▸ **Exercise aim**
Repeat all of the material exactly, with no line missing.
Provided material Block Start
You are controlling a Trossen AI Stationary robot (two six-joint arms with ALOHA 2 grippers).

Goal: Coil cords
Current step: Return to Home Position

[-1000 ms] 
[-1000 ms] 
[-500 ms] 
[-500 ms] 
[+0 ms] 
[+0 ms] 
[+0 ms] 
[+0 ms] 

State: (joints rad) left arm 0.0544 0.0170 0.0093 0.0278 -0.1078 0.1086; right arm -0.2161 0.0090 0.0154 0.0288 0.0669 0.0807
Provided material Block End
▸ **Answer to this task**
You are controlling a Trossen AI Stationary robot (two six-joint arms with ALOHA 2 grippers).

Goal: Coil cords
Current step: Return to Home Position

[-1000 ms] 
[-1000 ms] 
[-500 ms] 
[-500 ms] 
[+0 ms] 
[+0 ms] 
[+0 ms] 
[+0 ms] 

State: (joints rad) left arm 0.0544 0.0170 0.0093 0.0278 -0.1078 0.1086; right arm -0.2161 0.0090 0.0154 0.0288 0.0669 0.0807

The exercise is now done.